**TASK INSTRUCTIONS**.
Begin at the top of the listing below. Write each line out exactly, ending with the line that holds "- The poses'".

**RECORDED DATA**.
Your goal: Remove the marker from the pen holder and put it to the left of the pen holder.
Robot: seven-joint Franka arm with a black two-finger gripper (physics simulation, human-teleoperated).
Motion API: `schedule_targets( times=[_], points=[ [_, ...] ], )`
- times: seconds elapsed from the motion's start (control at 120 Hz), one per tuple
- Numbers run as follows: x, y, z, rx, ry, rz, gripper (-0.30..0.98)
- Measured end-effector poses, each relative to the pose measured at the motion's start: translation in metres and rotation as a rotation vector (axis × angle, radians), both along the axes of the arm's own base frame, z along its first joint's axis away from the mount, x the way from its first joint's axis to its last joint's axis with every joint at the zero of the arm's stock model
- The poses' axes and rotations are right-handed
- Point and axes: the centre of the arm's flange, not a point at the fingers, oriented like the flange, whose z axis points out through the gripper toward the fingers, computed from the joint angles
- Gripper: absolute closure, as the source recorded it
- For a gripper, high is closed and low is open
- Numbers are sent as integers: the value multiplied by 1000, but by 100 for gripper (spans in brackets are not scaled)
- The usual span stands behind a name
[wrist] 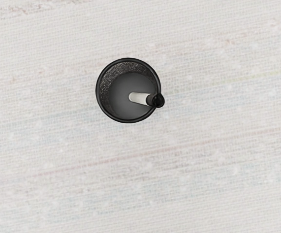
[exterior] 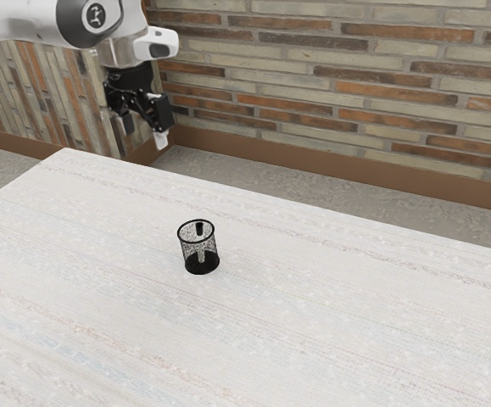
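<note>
One marker (wrist: 139,98), pale-bodied with a black upper end, leans inside the black mesh pen holder (wrist: 110,75); above the table (exterior: 313,314), the gripper (exterior: 144,131) holds its fingers apart.

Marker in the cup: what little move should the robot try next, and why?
I'd likely bring the open gripper down toward the marker's black cap. The gripper is empty and well above the pen holder, while the marker leans inside with its cap up at the rim, seemingly graspable.
</note>
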Motion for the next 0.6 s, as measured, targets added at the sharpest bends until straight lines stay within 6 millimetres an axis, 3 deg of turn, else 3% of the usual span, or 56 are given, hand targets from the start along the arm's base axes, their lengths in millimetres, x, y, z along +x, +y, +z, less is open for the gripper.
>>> schedule_targets(
  times=[0.158,0.233,0.3,0.367,0.408,0.475,0.6],
  points=[
    [0,1,0,3,-4,1,0],
    [-1,-4,-12,7,22,-9,0],
    [-3,-27,-40,56,55,-80,0],
    [-7,-63,-94,93,83,-207,0],
    [-9,-75,-121,105,80,-276,0],
    [-3,-73,-147,114,56,-338,0],
    [12,-62,-171,126,15,-413,0]
  ],
)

**RESULT FOR THIS EXERCISE**.
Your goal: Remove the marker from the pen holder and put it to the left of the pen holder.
Robot: seven-joint Franka arm with a black two-finger gripper (physics simulation, human-teleoperated).
Motion API: `schedule_targets( times=[_], points=[ [_, ...] ], )`
- times: seconds elapsed from the motion's start (control at 120 Hz), one per tuple
- Numbers run as follows: x, y, z, rx, ry, rz, gripper (-0.30..0.98)
- Measured end-effector poses, each relative to the pose measured at the motion's start: translation in metres and rotation as a rotation vector (axis × angle, radians), both along the axes of the arm's own base frame, z along its first joint's axis away from the mount, x the way from its first joint's axis to its last joint's axis with every joint at the zero of the arm's stock model
- The poses' axes and rotations are right-handed

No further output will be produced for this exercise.